Renato Muniz B. Carvalho
A menina — cerca de oito anos, pés
descalços, blusa de bolinhas — catava pedrinhas coloridas e colocava numa latinha.
Analisava cuidadosamente cada uma, descartava a maioria, guardava as que ela julgava
mais bonitas, mais atraentes. Outras crianças brincavam no terreno baldio, corriam
atrás de uma bola na área de terra solta, levantando poeira. Um dia, o terreno teve
cerca, teve muro, restaram os testemunhos dos limites estabelecidos, dos indicadores
de propriedade particular, do “não entre”, do “proibido jogar lixo” — avisos inúteis.

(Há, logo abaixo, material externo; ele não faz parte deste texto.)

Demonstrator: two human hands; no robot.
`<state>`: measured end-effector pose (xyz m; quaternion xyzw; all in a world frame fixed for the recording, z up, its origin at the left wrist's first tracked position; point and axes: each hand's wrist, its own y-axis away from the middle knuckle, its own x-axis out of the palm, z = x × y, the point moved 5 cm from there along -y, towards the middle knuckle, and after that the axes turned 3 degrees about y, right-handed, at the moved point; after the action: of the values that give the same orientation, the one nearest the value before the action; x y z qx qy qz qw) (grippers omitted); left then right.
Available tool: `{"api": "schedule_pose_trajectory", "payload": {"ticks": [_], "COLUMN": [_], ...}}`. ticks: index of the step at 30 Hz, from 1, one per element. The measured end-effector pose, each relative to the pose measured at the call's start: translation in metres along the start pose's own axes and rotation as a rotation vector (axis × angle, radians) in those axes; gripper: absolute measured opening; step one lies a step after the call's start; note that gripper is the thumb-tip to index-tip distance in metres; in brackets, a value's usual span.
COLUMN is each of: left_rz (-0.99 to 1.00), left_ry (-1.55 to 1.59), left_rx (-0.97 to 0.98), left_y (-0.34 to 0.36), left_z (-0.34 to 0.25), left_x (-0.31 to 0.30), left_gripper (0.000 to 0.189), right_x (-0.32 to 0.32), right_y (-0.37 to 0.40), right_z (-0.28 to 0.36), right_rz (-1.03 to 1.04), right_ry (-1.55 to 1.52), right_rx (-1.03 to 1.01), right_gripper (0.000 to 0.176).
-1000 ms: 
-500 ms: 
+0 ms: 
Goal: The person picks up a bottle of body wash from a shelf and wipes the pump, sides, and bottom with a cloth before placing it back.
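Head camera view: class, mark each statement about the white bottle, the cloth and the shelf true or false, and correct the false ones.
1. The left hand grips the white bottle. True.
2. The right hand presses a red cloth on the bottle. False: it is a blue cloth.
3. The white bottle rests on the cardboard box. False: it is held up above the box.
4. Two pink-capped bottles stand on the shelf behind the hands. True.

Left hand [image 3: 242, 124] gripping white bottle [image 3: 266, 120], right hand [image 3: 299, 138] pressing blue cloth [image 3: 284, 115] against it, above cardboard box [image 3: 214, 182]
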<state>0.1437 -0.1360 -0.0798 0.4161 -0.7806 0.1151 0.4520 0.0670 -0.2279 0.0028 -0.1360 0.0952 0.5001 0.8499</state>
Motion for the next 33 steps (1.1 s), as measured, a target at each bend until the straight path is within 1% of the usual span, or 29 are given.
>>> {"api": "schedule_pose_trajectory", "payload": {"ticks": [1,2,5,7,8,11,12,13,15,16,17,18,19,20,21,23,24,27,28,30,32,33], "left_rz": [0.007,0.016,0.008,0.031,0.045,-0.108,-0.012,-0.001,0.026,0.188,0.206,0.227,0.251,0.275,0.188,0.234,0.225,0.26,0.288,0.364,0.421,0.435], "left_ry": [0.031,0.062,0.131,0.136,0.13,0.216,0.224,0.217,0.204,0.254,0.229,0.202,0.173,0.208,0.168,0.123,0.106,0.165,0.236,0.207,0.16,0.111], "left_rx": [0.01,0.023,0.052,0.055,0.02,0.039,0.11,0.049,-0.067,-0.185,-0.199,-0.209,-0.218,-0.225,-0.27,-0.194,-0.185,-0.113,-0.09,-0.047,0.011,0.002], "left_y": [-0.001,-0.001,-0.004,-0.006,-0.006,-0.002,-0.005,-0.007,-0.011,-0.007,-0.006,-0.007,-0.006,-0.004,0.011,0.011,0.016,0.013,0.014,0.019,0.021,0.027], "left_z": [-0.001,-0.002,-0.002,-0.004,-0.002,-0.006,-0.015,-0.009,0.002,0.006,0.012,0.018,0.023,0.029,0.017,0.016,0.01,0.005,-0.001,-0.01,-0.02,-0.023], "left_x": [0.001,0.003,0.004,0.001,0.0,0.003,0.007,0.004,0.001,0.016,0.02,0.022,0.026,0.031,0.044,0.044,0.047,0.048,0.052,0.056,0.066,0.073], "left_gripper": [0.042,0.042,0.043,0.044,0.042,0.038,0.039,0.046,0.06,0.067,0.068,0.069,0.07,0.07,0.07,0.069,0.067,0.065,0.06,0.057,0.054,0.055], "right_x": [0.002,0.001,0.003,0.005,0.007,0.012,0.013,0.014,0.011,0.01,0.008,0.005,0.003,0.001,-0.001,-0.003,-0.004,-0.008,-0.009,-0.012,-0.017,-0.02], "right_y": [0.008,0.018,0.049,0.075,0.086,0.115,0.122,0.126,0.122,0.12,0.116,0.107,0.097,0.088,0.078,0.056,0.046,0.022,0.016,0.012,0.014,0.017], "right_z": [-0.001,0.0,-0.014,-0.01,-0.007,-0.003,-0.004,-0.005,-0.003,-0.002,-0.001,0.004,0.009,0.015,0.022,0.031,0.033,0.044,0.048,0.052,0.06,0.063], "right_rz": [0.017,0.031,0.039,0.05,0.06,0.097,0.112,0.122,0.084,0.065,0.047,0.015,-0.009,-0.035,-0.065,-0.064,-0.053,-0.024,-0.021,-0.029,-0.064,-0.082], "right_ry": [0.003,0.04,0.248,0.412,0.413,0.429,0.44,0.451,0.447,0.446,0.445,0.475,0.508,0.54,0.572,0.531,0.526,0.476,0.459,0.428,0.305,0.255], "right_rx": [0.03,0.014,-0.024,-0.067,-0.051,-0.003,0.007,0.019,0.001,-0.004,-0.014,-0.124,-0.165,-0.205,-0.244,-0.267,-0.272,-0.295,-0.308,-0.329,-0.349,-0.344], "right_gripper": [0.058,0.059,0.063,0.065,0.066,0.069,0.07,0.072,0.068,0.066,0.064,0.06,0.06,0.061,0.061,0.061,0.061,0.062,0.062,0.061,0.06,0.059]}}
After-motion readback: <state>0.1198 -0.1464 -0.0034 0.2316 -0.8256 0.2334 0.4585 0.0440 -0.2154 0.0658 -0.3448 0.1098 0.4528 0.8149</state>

Como que isolada do mundo, ela andava
distraída, olhos perdidos no horizonte. Silenciosa, vez ou outra se abaixava para
avaliar uma pedrinha. Quando encontrava uma de seu interesse, esfregava na roupa
para limpar, lustrar, ressaltar o brilho. O destino da pedrinha estava em suas mãos:
guardava na latinha ou descartava.
As crianças deveriam estar na escola,
abrigadas, protegidas, brincando em local seguro. No mínimo, deveriam estar num
parque ou numa praça, com quadras, equipamentos adequados, árvores, flores e gramados.
O discurso cínico grita pelos quatro cantos que a educação das crianças é o mais
importante, mas não há espaços de liberdade e de aprendizagem, apoio pedagógico,
possibilidades de encontros com a arte, com a literatura e a diversidade cultural.
O discurso hipócrita é autoritário e excludente.
A realidade denuncia o descaso: não
há livros suficientes para todas as crianças, não há políticas de estímulo à leitura,
não há verbas para aquisição de bibliografia e reforma ou construção de bibliotecas.
Não há políticas públicas de incentivo à carreira docente. Predominam retrocessos
e desvalorização da educação democrática e libertadora. Faltam verbas para a pesquisa.
Não há políticas efetivas de combate ao racismo, ao machismo e à cultura da violência.
“Armai-vos uns aos outros” virou o novo mandamento. Dissimulações, falsidades e
interesses escusos caracterizam as práticas vigentes.
As crianças não estão bem alimentadas,
a água não é de boa qualidade, contaminada por venenos e metais pesados. Aceitam-se
alimentos ultraprocessados na merenda e não há preocupação com a presença de agrotóxicos,
aliás, “agrotóxico” virou palavra proibida, o termo a ser usado é “produto fitossanitário”
ou “defensivo” — mas deveria ser considerado o que realmente é: veneno. O lixo acumula-se
nas beiradas, em sacolas rasgadas, remexidas, garimpadas por persistentes
recolhedoras e recolhedores de material reciclável. Restos de uma sociedade que
não sabe o que fazer com os resíduos, com sobras reaproveitáveis, que são levados
para deposição em aterros e remunerados por quantidade, ou seja, “quanto mais lixo,
melhor”.
A menina encheu a latinha. Pensativa,
olhou o resultado do seu esforço, do tempo passado longe das demais crianças e das
brincadeiras. Um adulto apareceu e gritou qualquer coisa ininteligível: hora de
voltar para casa. A menina deixou cair a latinha no chão e foi embora. O presente
e o futuro, deixados para trás, pouco lhe diziam respeito.